About this task: Reproduce the entries shown below only from the line with "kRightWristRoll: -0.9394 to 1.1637" down to the line with "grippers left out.", keeping both end lines and copying each one exactly.

Recorded data:
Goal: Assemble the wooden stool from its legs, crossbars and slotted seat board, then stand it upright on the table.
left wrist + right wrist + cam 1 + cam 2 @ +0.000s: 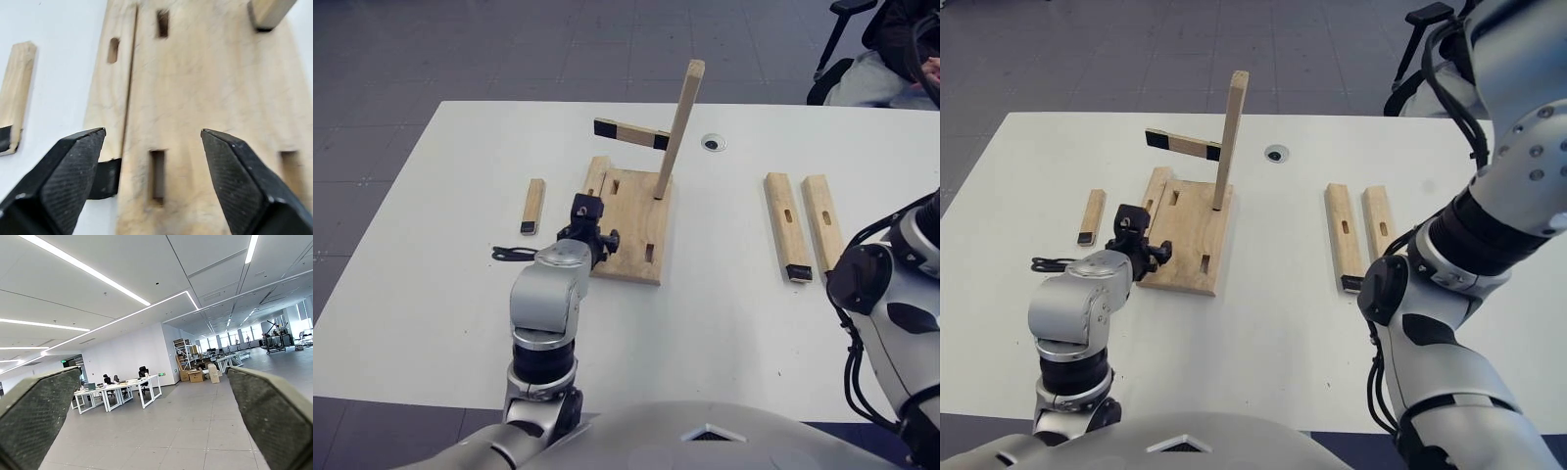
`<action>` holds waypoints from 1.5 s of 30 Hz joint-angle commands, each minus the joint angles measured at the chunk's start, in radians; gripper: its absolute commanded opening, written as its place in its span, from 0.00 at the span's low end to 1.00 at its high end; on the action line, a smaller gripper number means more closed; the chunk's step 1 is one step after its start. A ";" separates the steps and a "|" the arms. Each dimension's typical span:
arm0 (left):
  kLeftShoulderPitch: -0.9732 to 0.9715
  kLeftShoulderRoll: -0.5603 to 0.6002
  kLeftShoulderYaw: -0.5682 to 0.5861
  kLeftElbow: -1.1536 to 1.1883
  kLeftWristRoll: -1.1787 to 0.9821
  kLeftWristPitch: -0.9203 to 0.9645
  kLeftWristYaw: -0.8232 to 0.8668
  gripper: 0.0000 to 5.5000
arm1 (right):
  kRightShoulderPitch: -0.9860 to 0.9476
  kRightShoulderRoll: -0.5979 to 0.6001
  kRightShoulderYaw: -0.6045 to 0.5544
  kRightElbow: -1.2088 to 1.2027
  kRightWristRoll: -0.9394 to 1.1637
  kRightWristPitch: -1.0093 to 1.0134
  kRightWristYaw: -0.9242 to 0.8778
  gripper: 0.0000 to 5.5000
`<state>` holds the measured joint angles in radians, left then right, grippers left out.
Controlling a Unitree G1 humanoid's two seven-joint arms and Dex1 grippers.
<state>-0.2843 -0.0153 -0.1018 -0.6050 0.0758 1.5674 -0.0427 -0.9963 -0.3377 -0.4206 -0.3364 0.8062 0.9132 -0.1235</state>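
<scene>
Above the seat board [631, 220], the left gripper [151, 132] is held open, and the leg [595, 176] alongside, judged light and stiff, is best gripped mid-length.

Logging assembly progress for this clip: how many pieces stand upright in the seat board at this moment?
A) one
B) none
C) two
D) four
A: a single leg stands in a slot of the seat board, with a crossbar jutting from its side; the board's other slots that show are empty.
</scene>
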 commanded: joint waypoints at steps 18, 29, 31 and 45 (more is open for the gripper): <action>-0.153 0.258 0.400 -0.037 -0.097 -0.219 -0.085 0.66 | 0.594 -0.194 0.046 -0.055 -0.155 0.233 0.070 0.99; -0.156 0.217 0.428 -0.076 -0.115 -0.194 -0.050 0.66 | 0.861 -0.212 0.107 0.097 -0.319 0.123 0.203 0.99; -0.168 0.213 0.422 -0.076 -0.120 -0.188 -0.047 0.66 | 0.899 -0.210 0.115 0.122 -0.345 0.098 0.223 0.99; -0.225 0.206 0.402 -0.100 -0.132 -0.126 -0.031 0.66 | 1.031 -0.196 0.170 0.221 -0.421 0.122 0.315 0.90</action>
<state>-0.4840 0.1984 0.3069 -0.6937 -0.0561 1.4178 -0.0899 0.0018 -0.5292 -0.2766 -0.1454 0.3948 0.9696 0.1772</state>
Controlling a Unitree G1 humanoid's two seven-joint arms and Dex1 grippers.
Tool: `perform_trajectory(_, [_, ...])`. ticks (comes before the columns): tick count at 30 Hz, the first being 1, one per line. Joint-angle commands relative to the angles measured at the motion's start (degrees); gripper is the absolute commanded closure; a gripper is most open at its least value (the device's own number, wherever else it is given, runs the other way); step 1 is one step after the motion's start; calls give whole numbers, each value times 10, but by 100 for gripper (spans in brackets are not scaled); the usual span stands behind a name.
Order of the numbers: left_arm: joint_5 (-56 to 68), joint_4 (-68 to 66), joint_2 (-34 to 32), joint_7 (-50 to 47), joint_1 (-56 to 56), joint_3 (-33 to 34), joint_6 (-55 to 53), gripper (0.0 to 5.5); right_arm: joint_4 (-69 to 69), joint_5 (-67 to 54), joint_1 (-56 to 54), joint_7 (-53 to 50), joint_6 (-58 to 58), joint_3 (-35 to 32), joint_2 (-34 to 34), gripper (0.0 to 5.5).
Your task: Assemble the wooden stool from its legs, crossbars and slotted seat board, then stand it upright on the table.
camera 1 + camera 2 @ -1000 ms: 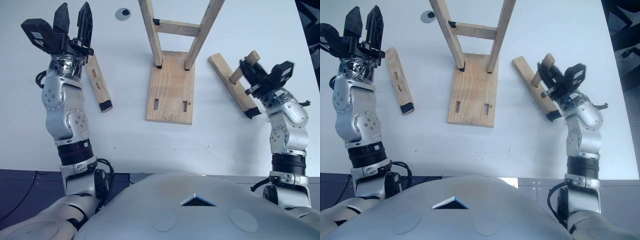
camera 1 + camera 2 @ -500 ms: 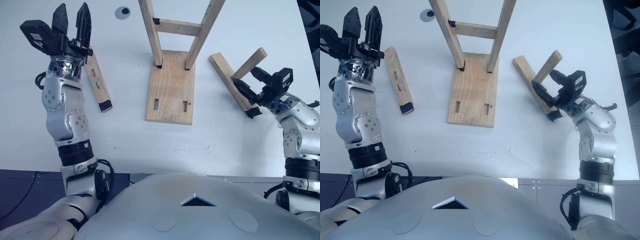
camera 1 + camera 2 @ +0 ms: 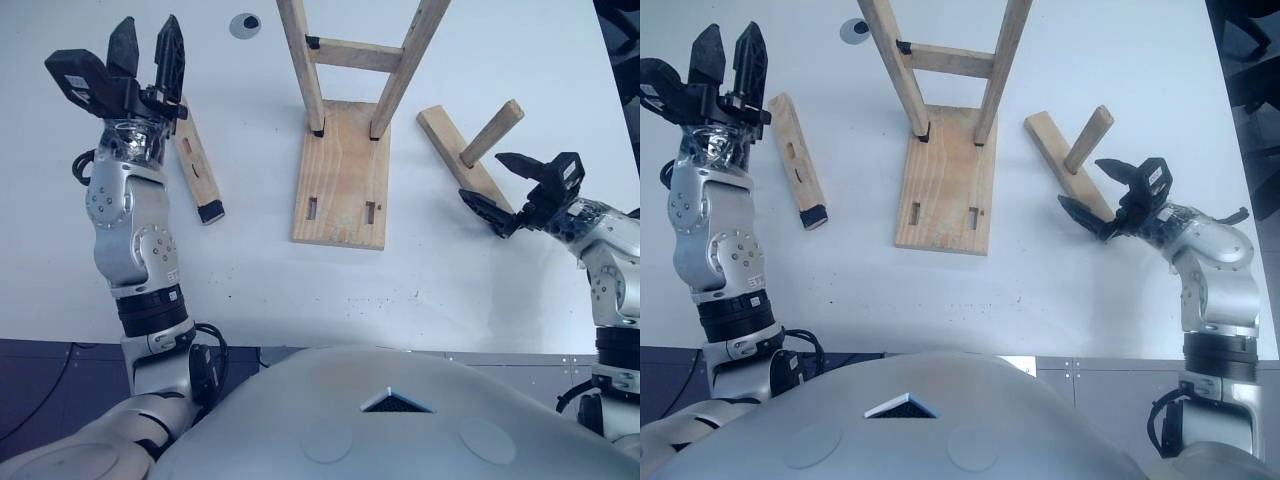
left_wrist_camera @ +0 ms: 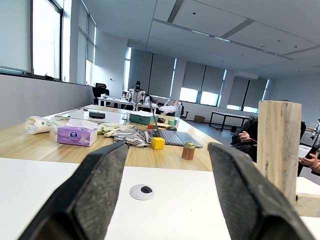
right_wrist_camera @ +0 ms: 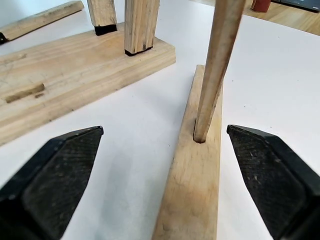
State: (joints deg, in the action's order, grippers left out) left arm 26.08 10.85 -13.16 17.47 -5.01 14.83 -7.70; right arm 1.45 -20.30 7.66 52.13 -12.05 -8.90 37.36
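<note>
**Head views.** The seat board (image 3: 340, 200) lies flat mid-table (image 3: 250, 270). Two legs (image 3: 300, 70) stand in its far slots, joined by a crossbar (image 3: 356, 55). The two near slots are empty. To the board's right a loose leg (image 3: 450, 150) lies flat, with a second crossbar (image 3: 492, 130) standing tilted in its mortise. A second ago the right gripper (image 3: 484, 178) was clamped on that crossbar. It has since let go and drawn back toward the robot, with its fingers now spread and holding nothing. The crossbar stayed seated unaided (a fair sign the joint is home). The left gripper (image 3: 148, 35) has not moved. It is raised, fingers apart and empty, above the other loose leg (image 3: 198, 170) lying left of the board.

**Left wrist view.** The fingers (image 4: 85, 200) are parted with nothing between them. One standing leg (image 4: 279, 145) shows beyond.

**Right wrist view.** Both pads (image 5: 55, 170) stand wide. The second crossbar rises from the loose leg beyond them, untouched.

**Judgement.** The second half-frame is begun. The left-hand leg likely goes onto that crossbar next, and the pair then into the near slots.
</note>
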Motion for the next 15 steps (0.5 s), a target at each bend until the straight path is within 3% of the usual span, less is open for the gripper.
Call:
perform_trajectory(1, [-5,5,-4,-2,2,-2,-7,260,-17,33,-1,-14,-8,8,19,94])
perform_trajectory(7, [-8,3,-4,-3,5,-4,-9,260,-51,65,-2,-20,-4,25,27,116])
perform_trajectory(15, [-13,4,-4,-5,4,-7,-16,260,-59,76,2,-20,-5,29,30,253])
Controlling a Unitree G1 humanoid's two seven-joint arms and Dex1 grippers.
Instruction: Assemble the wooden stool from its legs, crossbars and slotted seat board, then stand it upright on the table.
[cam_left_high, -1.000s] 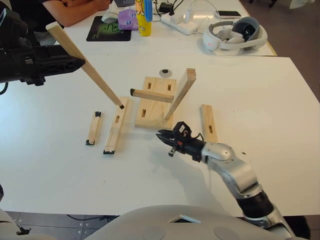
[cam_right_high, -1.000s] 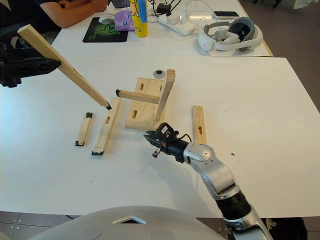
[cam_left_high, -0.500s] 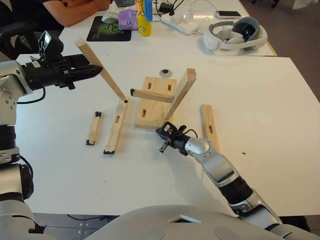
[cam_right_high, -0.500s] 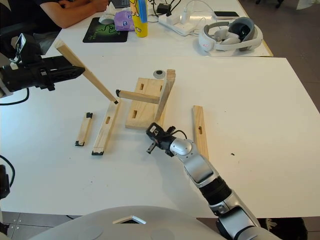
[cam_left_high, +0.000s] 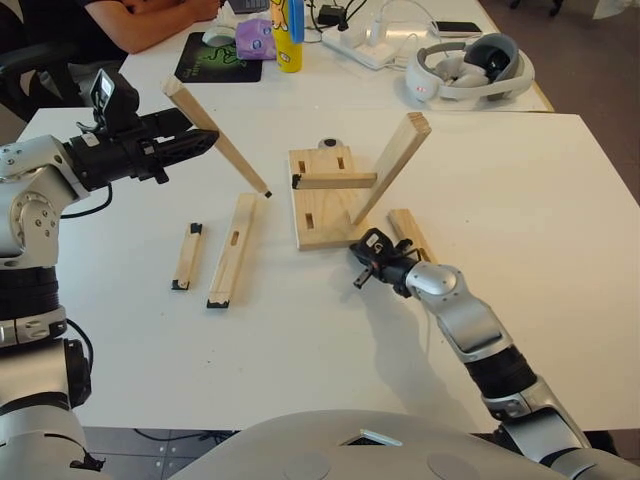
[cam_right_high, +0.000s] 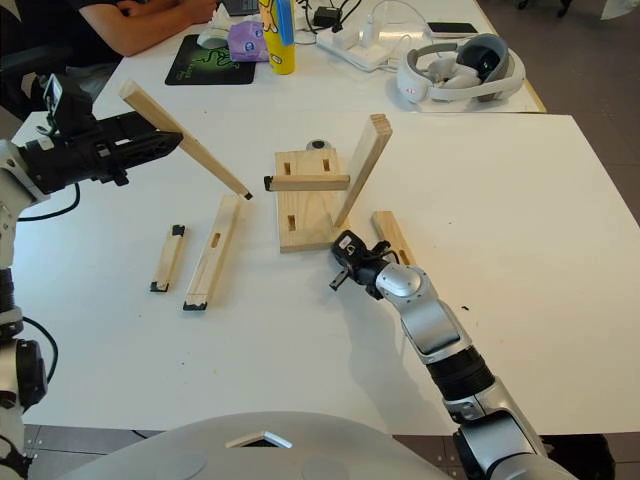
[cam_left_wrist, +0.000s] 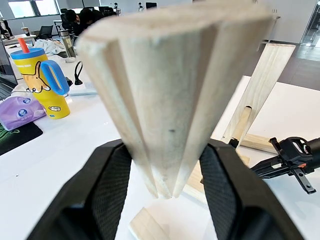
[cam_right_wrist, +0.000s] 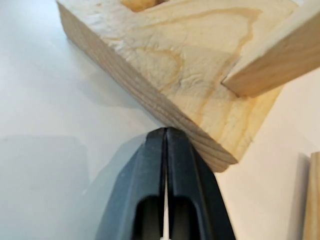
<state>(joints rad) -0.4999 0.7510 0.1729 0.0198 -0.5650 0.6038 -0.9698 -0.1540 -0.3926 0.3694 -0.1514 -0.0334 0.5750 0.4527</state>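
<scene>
While our right jaws, shut and empty, touch the seat board (cam_left_high: 325, 205) edge just ahead of them, we should brace it firmly before the left jaws, clamped on a leg (cam_left_high: 235, 158), steer its tip into a slot.

This looks like an office or a robotics lab workroom. Two plain white tables stand end to end, the near table (cam_left_high: 545, 225) serving as a workbench and the far table (cam_left_high: 340, 88) as somebody's desk. On the desk lie a VR headset (cam_left_high: 470, 68), a white power strip (cam_left_high: 358, 42) with plugs and cables, a phone (cam_left_high: 458, 28), a black mouse pad (cam_left_high: 205, 60) with a mouse (cam_left_high: 218, 37), and a yellow drinking bottle (cam_left_high: 288, 40). The left wrist view looks past it into a large open room with more desks and a row of bright windows (cam_left_wrist: 30, 7).
</scene>
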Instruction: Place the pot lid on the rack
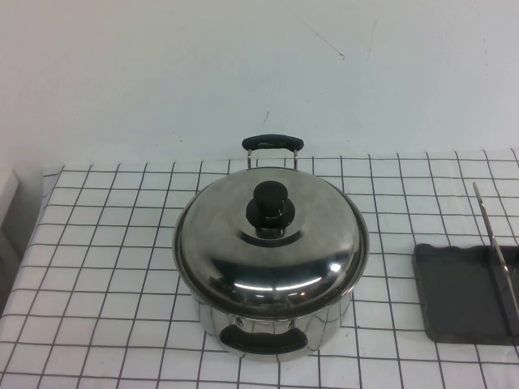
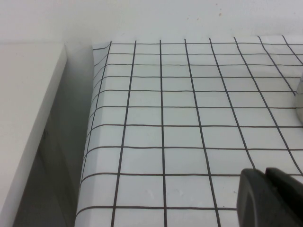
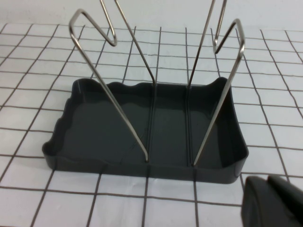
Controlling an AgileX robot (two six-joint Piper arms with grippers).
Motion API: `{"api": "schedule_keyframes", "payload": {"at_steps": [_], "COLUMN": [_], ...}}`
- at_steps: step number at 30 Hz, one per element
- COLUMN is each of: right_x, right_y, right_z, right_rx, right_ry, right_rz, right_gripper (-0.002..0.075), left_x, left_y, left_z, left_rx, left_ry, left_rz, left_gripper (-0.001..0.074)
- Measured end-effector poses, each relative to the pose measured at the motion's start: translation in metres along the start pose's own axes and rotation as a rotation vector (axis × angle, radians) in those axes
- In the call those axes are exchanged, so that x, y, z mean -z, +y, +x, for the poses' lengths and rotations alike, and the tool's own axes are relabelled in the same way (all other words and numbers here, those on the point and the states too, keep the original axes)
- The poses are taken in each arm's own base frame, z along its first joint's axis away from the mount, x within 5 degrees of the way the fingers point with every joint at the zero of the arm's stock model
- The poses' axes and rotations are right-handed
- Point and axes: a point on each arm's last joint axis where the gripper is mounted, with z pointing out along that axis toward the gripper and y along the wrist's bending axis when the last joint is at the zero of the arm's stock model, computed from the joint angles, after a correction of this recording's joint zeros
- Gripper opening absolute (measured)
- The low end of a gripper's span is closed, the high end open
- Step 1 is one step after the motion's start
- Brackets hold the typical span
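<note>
The shiny domed pot lid (image 1: 308, 251) with its black knob (image 1: 271, 209) sits on the steel pot (image 1: 324, 328) in the middle of the checked table. The dark grey rack (image 1: 454, 292) with upright wire bars (image 1: 495, 243) lies at the right edge, apart from the pot. In the right wrist view the rack (image 3: 142, 168) is close in front of my right gripper (image 3: 270, 198), which is shut and empty. My left gripper (image 2: 267, 189) is shut and empty over bare cloth near the table's left side. Neither gripper shows in the high view.
A white ledge (image 2: 28, 118) stands beyond the table's left edge, with a gap between. A white wall runs behind the table. The pot has black handles at the front (image 1: 263, 340) and back (image 1: 272, 143).
</note>
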Motion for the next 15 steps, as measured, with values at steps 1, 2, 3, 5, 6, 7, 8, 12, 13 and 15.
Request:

Response area:
  kRightWristRoll: -0.9394 to 1.1637
  kRightWristPitch: -1.0093 to 1.0134
  kRightWristYaw: -0.9242 to 0.8778
  gripper: 0.0000 to 5.5000
`<state>` holds the measured joint angles in radians, left then right, grippers left out.

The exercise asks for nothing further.